Reflux technique de l’euro après un pic de dix semaines
Le taux de change EUR/USD a amorcé une correction en ce début de séance européenne, revenant vers 1,1735, après avoir atteint un sommet de dix semaines. Ce recul s’explique par le rebond du dollar américain, soutenu par une pause relative sur les marchés à la suite des annonces de la Réserve fédérale.
Le positionnement spéculatif autour du billet vert reste instable. Si la devise américaine a repris quelques couleurs, elle demeure sous pression dans un contexte monétaire où les investisseurs anticipent plusieurs baisses de taux de la Fed en 2026. Cette perspective modère l’ampleur du rebond.

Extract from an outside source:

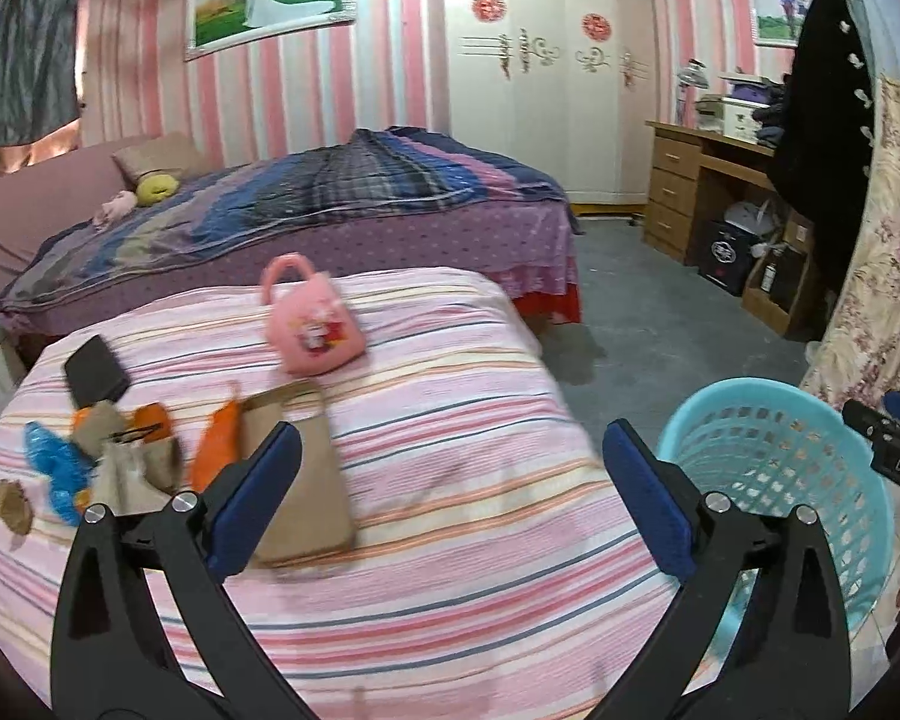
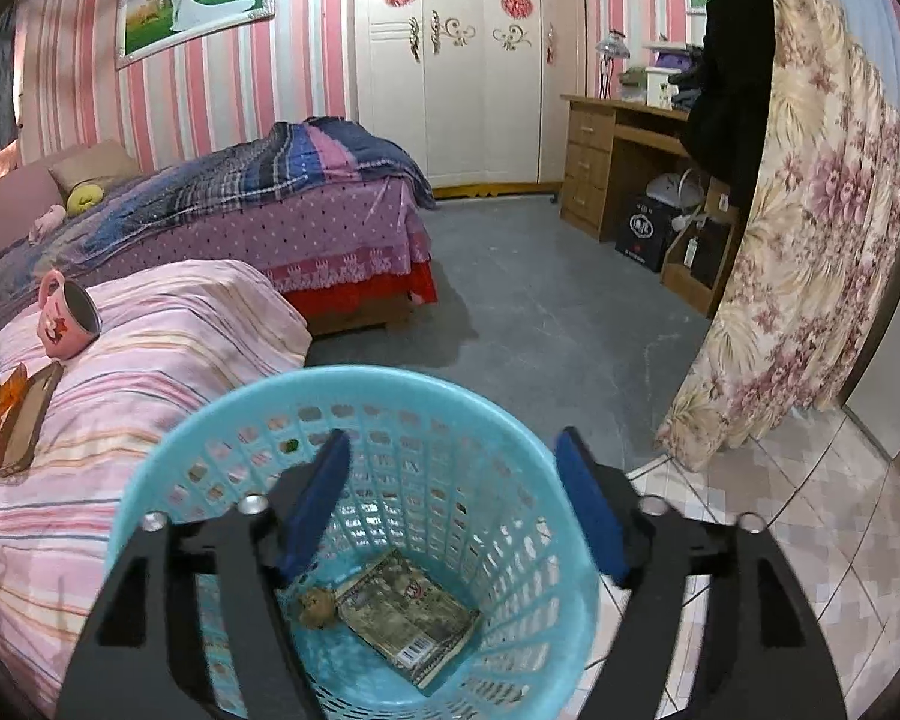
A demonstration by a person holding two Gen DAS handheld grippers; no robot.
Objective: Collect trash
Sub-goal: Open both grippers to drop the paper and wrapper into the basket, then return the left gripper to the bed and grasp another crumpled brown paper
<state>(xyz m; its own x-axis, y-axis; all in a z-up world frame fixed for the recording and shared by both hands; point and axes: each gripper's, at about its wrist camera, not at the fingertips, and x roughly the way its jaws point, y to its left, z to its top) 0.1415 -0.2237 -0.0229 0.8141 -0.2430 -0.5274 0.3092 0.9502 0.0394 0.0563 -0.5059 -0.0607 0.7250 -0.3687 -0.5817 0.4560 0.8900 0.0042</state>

Une Fed divisée, un calendrier monétaire incertain
La Fed a abaissé son taux directeur de 25 points de base, le ramenant dans une fourchette de 3,50 % à 3,75 %, marquant ainsi sa troisième baisse cette année. Toutefois, le comité n’a pas dégagé de consensus clair. Plusieurs membres ont exprimé leur désaccord, reflétant des divergences internes sur la conduite future de la politique monétaire.
Les commentaires du président Jerome Powell ont été jugés moins offensifs que prévu. Cette posture a entraîné un repli du dollar dans les jours précédents, favorisant temporairement l’euro.
Par ailleurs, des interrogations émergent sur l’indépendance de la Fed à l’approche d’un éventuel changement à sa tête. Kevin Hassett, proche conseiller économique de l’administration Trump, reste pressenti pour succéder à Powell, avec une orientation monétaire plus accommodante.
La BCE campe sur ses positions malgré l’environnement tendu
Du côté européen, les signaux restent mesurés. La présidente de la BCE, Christine Lagarde, a réaffirmé que la politique actuelle était « en bonne position », excluant pour l’instant tout ajustement immédiat.
Cette ligne a été appuyée par François Villeroy de Galhau et Gediminas Simkus, membres du Conseil des gouverneurs, qui estiment que ni une hausse ni une baisse de taux ne s’imposent dans l’immédiat.
La publication finale de l’indice des prix harmonisé (HICP) en Allemagne pourrait cependant influencer les anticipations de marché, notamment si les données infléchissent les prévisions inflationnistes.
Les prochaines déclarations de la Fed sous surveillance
Les prochaines heures seront rythmées par les prises de parole de Beth Hammack (Cleveland Fed) et Austan Goolsbee (Chicago Fed). Si leurs interventions laissent entrevoir une ligne plus restrictive, cela pourrait freiner la faiblesse du dollar et accentuer la pression sur l’euro.
Les arbitrages sur le marché des changes restent étroitement liés à ces prises de position. En toile de fond, les opérateurs continuent d’évaluer les risques géopolitiques, les projections de croissance et l’évolution des conditions financières globales.